One bad apple can spoil the whole bunch. The truth of that adage may frustrate orchard owners and apple fiends, but statistician Chris Bilder can appreciate it.
That’s because Bilder knows the principle, exemplified by a statistical procedure called group testing, can help clinics and blood banks reduce the time and money spent screening for infections ranging from HIV to West Nile.
With the support of a $1.1 million grant from the National Institutes of Health, Bilder is leading efforts to refine and expand the use of group testing, also known as pooled testing. First proposed as a way to streamline screening for syphilis during World War II, the procedure aims to minimize the number of tests needed to identify infections in blood and urine samples.
An Iowa-based laboratory that tests for sexually transmitted diseases – and is collaborating with Bilder on the project – estimated that group testing saved it more than $3 million from 2009 to 2014.
Rather than testing a sample from each person, the procedure entails placing multiple samples into a pool and testing that first. If a pool of 100 people tests negative for a disease, all 100 can be declared free of infection – reducing the overall number of tests by 99. If that pool instead comes back positive, it might be divided into 10 groups of 10 that are tested again. And if even three of those 10 groups are positive, clinicians can then individually test the 30 samples in those groups – still cutting the total number of tests by 59.

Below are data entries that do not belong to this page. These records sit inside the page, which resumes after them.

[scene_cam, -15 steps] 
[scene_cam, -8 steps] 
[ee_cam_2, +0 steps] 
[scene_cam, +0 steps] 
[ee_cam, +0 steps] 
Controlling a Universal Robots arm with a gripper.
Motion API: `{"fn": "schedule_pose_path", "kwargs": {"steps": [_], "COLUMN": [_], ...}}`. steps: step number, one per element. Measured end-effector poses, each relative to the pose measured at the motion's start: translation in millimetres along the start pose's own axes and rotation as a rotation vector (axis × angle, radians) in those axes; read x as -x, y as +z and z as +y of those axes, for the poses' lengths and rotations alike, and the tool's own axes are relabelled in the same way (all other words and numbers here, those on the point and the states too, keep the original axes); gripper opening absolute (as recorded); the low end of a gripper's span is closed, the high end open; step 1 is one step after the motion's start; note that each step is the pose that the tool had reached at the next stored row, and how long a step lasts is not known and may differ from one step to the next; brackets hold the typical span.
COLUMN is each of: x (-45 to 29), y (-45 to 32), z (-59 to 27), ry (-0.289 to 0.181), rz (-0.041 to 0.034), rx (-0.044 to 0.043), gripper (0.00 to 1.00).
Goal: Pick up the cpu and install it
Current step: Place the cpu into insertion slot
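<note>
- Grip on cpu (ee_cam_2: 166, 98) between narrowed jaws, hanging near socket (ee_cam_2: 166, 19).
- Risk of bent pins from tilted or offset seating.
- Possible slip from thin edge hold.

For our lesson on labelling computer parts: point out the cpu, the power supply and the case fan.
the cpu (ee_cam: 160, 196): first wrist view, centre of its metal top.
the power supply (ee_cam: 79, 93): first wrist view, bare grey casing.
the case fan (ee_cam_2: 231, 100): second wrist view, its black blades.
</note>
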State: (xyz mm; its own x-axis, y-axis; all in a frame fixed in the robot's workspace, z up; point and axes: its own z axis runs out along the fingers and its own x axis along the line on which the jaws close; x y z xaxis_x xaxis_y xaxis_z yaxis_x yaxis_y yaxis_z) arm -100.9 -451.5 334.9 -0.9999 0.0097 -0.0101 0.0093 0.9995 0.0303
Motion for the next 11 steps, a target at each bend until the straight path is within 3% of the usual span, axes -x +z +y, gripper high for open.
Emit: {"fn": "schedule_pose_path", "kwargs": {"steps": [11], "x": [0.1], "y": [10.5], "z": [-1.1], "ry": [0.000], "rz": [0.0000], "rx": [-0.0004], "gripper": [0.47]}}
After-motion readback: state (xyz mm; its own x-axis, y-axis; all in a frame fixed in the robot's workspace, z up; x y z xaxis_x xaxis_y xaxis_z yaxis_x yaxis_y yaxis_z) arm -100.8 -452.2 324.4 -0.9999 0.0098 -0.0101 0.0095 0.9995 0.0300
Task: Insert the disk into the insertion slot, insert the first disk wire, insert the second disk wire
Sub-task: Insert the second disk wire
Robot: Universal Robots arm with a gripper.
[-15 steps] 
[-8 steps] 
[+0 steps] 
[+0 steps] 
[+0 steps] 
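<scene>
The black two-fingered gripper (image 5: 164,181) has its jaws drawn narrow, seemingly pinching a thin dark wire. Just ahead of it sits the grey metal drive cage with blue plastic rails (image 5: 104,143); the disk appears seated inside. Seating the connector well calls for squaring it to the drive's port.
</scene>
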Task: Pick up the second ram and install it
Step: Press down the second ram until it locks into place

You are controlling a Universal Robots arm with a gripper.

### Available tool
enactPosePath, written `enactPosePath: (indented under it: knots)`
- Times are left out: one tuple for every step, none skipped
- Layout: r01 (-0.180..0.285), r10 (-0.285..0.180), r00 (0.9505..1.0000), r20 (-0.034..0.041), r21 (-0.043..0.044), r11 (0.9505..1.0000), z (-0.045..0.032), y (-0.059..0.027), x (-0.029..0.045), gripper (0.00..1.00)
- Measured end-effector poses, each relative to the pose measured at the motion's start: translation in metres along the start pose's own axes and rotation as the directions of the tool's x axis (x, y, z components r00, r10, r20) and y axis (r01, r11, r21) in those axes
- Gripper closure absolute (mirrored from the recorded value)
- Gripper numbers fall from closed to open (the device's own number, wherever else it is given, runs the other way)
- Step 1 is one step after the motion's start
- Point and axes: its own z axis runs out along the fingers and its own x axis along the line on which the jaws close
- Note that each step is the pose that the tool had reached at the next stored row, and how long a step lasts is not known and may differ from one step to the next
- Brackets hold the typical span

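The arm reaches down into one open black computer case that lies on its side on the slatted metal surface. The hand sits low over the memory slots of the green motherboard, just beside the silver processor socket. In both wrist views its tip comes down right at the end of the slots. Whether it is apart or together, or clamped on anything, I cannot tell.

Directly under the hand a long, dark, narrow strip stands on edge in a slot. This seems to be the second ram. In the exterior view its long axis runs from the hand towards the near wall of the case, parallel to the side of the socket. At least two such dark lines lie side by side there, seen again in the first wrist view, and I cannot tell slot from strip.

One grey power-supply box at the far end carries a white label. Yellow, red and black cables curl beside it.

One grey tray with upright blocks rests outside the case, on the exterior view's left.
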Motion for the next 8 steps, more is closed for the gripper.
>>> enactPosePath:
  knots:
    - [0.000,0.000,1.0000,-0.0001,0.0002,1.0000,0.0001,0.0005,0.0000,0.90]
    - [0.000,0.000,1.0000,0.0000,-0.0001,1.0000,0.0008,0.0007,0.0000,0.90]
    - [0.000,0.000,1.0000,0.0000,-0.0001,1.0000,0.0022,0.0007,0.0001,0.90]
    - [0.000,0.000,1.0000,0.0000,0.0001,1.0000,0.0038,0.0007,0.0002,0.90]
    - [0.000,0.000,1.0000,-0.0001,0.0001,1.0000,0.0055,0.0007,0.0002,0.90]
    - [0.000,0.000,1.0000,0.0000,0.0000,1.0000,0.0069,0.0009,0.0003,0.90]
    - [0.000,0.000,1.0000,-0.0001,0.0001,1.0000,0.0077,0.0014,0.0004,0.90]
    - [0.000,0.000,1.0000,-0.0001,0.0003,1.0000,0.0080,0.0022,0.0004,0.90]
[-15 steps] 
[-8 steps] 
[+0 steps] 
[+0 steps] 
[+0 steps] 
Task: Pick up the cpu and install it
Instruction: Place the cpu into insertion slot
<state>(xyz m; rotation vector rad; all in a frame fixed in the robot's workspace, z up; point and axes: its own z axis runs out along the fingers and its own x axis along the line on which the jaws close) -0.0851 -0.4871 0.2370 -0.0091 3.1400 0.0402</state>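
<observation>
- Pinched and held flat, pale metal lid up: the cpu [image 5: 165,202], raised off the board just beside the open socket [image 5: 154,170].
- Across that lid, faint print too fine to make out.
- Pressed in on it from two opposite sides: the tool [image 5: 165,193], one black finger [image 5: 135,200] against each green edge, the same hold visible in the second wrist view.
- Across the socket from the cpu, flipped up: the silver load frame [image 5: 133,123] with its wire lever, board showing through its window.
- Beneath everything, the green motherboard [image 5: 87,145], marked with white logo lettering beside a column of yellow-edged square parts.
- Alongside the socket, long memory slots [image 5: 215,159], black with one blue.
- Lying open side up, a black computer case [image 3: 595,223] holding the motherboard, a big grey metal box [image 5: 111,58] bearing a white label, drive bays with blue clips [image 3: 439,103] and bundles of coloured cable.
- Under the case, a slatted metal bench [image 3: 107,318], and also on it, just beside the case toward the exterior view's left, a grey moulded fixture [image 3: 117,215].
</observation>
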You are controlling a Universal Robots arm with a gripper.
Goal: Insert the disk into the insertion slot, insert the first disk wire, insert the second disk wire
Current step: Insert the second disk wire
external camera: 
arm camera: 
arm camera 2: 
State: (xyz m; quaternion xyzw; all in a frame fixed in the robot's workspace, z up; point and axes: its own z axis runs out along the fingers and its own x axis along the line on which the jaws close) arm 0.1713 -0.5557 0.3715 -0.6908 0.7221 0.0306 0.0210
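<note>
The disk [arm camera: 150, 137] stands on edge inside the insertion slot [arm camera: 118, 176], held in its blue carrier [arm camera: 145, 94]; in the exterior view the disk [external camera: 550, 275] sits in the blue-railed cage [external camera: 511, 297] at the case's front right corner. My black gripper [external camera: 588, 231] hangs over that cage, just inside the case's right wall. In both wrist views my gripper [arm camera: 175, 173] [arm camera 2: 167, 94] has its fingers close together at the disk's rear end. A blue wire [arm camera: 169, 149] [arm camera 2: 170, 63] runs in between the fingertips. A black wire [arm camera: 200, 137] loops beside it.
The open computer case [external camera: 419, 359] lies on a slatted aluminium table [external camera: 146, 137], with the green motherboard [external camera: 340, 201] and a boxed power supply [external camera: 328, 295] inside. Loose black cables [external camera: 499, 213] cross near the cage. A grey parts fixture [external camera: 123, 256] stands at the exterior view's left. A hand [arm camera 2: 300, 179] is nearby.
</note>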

“As long as the disease that you’re testing for has a low prevalence, you can really reduce the number of tests and associated costs needed to screen,” said Bilder, professor of statistics at the University of Nebraska-Lincoln.
But questions naturally arise about how to optimize the size of pools, Bilder said. If one large pool comes out negative, a clinic will save more tests than if it had initially split those samples into several smaller pools. Yet if that large pool turns up positive, the clinic might spend more subsequent tests ferreting out the positive samples than if it had started small.
Bilder has spent years investigating such issues and advancing the use of group testing in clinical settings. Alongside colleagues from the University of South Carolina, Clemson University, the University of Iowa, and the Centers for Disease Control and Prevention, Bilder is now exploring how to optimize the procedure when employing state-of-the-art tests that can screen for multiple diseases at once.
The Nebraska Community Blood Bank and Minnesota-based Memorial Blood Centers are providing the research team with data that will help it develop new algorithms, Bilder said. Those algorithms, in turn, should eventually guide decision-making on group testing at those and other blood banks.
“With these (multi-disease screens), group testing is applied without necessarily taking into account the best way to use it,” he said. “What we’re doing is developing new algorithms and examining how well they perform through statistical techniques, such as deriving the expected number of tests and performing computer simulations. Then we can make recommendations … so that, before people actually put these algorithms into use, they know which ones will be the most efficient.”
The team will also investigate how group testing can affect screening accuracy, specifically the incidence of false positives and false negatives. The ultimate goal, Bilder said, is to ensure that group-testing procedures are at least as accurate as individual screening.
“If you have a disease, what’s the probability that the test is going to find it? With these group-testing procedures, some measures of accuracy can go down a little bit, which obviously is disappointing,” he said. “In particular, a false negative error is important from a public health perspective, because that person who’s actually positive is going to be spreading the disease.”
To address this, Bilder and his colleagues will further analyze state-collected data on the incidence of chlamydia and gonorrhea in Iowa, Washington, Oregon, Idaho and Alaska. By comparing the result of a given test with a person’s associated risk factors – such as having physical symptoms or engaging in unprotected sex – the team hopes to characterize which scenarios might warrant the retesting of negative results.
“This idea has been done before, but not taking into account these additional risk factors,” Bilder said. “How can we use this back-end screening to improve the accuracy of tests? That information needs to be discovered.”
Bilder and his colleagues will receive their funding from the National Institute of Allergy and Infectious Diseases under grant number R01-AI121351.